§ 27. Mr. Wiggasked the Secretary of State for Foreign Affairs whether he will publish a White Paper containing the correspondence, diplomatic notes and other correspondence which have passed between Her Majesty's Government and the Government of Guatemala from April, 1953, to the present date.
§ Mr. Selwyn LloydI will consider this in connection with the White Paper to which I referred in my reply to the hon. Member for South Ayrshire (Mr. Emrys Hughes).
§ Mr. WiggI thank the right hon. and learned Gentleman for that reply. Will he be good enough to include in that statement all the Notes which were issued following the bombardment of Corfu? Before congratulating himself on the fact that the Guatemalan aggression has fizzled out will he bear in mind that it was this kind of fighting which led to the First World War, and what is now happening in Guatemala might produce a similar result?
§ Mr. LloydIf any White Paper covered all the similar incidents which have happened in the past it would be a very long one indeed.
§ Mr. StracheyDoes the right hon. and learned Gentleman agree that the replies which he has made on the question of Guatemala this afternoon indicate that Her Majesty's Government's policy is that intervention by the United Nations in cases of aggression is premature before that aggression has succeeded?
§ Mr. LloydThe right hon. Gentleman knows quite well that that is not the position. In this case there is a body of the States concerned, of which Guatemala is a member and to whose charter she has subscribed, and that body was admirably placed to take such steps as were necessary. As Argentina and Mexico are both members of the Organisation, I should have thought there could be no doubt about the balance of opinion in the Fact-Finding Committee.

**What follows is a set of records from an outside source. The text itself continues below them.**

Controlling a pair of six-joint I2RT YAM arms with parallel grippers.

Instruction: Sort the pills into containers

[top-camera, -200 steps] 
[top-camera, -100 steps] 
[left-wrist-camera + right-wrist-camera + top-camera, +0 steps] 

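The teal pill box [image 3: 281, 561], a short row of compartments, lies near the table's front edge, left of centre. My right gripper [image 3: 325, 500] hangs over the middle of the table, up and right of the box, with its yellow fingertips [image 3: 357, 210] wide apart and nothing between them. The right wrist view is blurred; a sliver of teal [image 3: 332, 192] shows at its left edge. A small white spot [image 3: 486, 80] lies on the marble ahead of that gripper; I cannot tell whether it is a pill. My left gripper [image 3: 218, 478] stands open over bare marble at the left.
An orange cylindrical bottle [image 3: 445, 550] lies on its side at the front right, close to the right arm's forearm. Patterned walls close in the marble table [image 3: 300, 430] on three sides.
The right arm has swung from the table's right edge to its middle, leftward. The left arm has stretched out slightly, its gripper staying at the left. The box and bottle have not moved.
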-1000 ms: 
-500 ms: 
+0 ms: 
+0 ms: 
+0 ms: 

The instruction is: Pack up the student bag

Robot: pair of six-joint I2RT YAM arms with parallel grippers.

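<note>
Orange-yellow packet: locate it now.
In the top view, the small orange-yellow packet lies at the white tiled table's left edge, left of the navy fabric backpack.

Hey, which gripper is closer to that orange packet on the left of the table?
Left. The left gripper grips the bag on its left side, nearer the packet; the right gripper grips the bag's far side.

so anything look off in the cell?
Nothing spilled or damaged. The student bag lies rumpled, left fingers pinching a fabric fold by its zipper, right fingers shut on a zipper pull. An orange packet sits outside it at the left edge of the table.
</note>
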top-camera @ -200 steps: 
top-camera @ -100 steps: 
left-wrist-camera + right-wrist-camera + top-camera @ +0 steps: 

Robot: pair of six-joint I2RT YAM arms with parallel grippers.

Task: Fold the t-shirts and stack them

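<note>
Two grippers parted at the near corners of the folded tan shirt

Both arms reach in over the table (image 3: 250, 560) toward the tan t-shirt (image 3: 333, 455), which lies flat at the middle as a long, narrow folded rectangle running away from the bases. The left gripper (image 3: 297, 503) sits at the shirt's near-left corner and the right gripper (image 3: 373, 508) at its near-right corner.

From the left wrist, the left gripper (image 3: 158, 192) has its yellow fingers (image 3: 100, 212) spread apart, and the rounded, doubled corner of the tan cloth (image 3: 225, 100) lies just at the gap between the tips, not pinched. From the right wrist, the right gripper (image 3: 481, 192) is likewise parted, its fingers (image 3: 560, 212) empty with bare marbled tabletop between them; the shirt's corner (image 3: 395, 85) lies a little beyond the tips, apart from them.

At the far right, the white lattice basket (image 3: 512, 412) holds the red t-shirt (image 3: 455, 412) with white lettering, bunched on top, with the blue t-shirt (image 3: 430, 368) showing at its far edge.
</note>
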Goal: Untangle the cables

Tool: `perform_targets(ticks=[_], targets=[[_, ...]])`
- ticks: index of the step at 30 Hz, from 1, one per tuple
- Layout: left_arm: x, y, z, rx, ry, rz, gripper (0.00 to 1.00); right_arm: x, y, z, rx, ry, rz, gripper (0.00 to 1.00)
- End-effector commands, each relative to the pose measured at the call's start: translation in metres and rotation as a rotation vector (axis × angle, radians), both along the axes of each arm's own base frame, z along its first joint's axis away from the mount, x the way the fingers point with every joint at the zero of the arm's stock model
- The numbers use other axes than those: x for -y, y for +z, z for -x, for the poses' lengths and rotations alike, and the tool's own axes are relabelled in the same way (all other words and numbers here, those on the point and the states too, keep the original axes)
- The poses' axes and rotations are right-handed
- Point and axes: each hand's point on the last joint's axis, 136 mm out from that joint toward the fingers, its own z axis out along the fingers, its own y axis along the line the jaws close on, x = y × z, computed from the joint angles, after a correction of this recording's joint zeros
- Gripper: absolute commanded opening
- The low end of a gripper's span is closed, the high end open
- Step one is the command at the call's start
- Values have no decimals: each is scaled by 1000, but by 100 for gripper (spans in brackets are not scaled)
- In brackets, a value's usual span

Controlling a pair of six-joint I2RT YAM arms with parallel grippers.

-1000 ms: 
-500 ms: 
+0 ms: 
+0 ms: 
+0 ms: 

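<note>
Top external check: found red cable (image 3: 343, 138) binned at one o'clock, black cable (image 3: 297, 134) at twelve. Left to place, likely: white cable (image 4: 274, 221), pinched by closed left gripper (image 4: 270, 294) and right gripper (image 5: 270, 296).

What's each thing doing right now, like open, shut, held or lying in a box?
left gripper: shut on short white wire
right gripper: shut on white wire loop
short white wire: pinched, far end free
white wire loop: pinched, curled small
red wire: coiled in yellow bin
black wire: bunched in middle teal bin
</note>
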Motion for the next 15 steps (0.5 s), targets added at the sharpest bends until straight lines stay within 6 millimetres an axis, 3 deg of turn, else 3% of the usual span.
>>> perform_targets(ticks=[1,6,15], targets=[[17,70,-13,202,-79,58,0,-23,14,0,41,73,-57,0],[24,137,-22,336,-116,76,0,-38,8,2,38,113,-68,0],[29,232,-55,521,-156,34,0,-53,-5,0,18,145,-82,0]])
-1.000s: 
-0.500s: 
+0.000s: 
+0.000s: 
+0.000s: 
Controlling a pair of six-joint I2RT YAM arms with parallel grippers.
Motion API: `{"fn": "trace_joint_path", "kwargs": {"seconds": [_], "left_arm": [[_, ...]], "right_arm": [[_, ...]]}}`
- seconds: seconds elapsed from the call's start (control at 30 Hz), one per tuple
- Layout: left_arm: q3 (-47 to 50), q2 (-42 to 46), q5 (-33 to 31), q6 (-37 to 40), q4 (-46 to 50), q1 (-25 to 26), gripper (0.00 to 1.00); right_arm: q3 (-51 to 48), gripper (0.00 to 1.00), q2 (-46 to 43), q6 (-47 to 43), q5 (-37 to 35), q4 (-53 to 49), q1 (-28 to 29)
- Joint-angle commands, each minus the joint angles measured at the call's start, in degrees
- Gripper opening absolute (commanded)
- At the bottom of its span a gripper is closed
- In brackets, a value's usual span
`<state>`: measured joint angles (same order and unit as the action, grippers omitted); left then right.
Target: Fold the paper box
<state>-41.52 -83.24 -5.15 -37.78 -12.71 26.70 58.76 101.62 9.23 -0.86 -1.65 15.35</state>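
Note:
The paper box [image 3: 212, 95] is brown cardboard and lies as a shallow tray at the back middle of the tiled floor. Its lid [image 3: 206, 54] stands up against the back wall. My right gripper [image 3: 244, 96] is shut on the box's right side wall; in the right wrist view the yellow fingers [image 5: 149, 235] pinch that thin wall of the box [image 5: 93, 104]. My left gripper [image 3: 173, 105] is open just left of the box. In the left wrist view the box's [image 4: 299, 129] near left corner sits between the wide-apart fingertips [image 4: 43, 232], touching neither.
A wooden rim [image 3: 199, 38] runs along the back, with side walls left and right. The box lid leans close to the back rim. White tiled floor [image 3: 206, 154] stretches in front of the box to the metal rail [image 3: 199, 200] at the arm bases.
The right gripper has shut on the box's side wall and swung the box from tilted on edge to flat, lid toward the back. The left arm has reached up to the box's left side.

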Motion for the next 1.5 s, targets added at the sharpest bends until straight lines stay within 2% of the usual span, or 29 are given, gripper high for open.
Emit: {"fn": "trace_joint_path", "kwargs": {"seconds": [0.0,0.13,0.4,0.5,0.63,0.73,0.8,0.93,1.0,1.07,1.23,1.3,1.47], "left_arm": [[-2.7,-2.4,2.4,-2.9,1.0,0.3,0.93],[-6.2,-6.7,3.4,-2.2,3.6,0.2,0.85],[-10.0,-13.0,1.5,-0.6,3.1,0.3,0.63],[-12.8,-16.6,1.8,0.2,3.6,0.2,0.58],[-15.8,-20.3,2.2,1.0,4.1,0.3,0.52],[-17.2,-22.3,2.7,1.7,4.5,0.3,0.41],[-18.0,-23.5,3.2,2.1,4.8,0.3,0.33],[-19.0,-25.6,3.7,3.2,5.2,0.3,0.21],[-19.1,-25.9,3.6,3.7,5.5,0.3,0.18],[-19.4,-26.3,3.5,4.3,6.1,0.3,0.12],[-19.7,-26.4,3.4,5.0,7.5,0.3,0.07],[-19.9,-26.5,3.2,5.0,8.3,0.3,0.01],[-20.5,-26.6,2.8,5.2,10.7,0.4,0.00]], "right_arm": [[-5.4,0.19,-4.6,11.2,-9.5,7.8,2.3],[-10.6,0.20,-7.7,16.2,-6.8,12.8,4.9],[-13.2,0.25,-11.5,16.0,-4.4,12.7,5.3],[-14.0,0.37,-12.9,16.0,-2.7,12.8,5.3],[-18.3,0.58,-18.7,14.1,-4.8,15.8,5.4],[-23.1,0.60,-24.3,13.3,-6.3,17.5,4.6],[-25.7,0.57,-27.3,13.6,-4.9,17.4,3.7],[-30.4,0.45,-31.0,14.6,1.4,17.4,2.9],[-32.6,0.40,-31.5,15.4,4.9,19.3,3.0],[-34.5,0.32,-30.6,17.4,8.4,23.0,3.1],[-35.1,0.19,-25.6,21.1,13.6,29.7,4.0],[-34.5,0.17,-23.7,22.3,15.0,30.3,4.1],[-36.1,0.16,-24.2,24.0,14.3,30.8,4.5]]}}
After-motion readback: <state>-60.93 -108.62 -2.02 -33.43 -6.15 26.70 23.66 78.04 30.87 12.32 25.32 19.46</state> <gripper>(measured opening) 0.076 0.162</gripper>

§ Mr. PeytonDoes the Minister agree that, summarising the Questions which have been asked by the party opposite, it is the opinion of that party that we should intervene in a civil war?
§ Mrs. CastleDoes the right hon. and learned Gentleman agree that the action of the British delegate on the Security Council was designed to give time for this aggression to succeed, and that if this country had wished to avoid delay in the handling of this matter the best way would have been for the Security Council to have handled it itself, in which case Russia would not have vetoed the proposals?
§ Mr. LloydThe hon. Lady is misinformed. The Russian veto took place on 20th June. The British Government took the action they did because there was no other way in which progress could have been made. I do not believe that any other resolution would have escaped a veto.